Transparency declarations
J. W. M. has received research funding from Adenium, AstraZeneca, Basilea, Cubist, Polyphor, Roche, Eumedica, Basilea, VenatorX, AiCuris, Gilead and Wockhardt. H. M. J. reports incidental consultancies from Vertex and Gilead, outside the submitted work. All financial aspects of the above mentioned activities are handled by the BV Kindergeneeskunde of the Erasmus MC-Sophia Children s Hospital. H. A. W. M. T. reports other from Roche, other from Pharmaxis, other from Novartis, grants from CFF, grants and other from Vertex and grants and other from Gilead, outside the submitted work.

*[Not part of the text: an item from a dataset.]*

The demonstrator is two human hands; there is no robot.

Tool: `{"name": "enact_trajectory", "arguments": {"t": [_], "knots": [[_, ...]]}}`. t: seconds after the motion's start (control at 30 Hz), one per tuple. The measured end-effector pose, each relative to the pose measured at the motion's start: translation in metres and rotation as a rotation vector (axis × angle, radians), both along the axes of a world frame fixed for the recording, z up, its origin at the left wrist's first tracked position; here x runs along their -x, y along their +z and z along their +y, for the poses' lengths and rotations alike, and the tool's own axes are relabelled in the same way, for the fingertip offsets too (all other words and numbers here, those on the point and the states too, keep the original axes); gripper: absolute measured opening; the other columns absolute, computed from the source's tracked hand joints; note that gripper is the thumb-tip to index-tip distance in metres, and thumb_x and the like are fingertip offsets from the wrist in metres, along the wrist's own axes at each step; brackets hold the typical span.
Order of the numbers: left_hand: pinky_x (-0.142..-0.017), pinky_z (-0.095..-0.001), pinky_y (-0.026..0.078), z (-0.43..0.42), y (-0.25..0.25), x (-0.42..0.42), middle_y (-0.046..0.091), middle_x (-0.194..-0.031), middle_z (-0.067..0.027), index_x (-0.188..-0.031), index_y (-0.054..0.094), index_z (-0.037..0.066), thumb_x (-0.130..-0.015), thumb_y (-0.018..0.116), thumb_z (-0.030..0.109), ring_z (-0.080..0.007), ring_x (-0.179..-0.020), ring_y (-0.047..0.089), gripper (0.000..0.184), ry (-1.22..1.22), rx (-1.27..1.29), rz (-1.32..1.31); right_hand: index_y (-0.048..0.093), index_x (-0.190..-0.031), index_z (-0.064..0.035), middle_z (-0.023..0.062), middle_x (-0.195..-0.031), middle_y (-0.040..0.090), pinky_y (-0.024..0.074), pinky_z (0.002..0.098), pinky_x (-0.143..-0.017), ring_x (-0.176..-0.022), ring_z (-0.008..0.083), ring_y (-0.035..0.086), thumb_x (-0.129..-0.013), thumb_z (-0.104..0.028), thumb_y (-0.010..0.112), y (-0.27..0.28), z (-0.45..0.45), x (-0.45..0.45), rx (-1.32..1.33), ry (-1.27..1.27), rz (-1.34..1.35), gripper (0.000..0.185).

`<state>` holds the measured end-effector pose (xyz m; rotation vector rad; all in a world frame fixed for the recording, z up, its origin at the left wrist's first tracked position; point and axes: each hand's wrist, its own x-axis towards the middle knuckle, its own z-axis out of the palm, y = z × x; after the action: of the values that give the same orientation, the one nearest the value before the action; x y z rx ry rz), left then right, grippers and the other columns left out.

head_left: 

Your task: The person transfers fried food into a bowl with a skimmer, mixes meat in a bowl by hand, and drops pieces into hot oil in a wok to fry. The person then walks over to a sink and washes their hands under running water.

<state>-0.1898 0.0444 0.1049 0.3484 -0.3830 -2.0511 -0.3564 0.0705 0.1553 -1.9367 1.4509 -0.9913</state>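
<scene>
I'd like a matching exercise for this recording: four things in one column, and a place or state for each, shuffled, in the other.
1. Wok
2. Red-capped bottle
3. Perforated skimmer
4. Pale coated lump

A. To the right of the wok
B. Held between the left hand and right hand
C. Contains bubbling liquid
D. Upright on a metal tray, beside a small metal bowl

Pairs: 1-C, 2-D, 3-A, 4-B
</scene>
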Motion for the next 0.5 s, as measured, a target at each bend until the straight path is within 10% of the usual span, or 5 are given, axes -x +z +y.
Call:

In addition, H. A. W. M. T. has a patent licenced with Activaero, has a patent PRAGMA-CF scoring system issued and is heading the Erasmus MC-Sophia Children's Hospital core laboratory LungAnalysis. All financial aspects of the above-mentioned activities are handled by the BV Kindergeneeskunde of the Erasmus MC-Sophia Children's Hospital. All other authors: none to declare.
Supplementary data
Figure S1 is available as Supplementary data at JAC Online.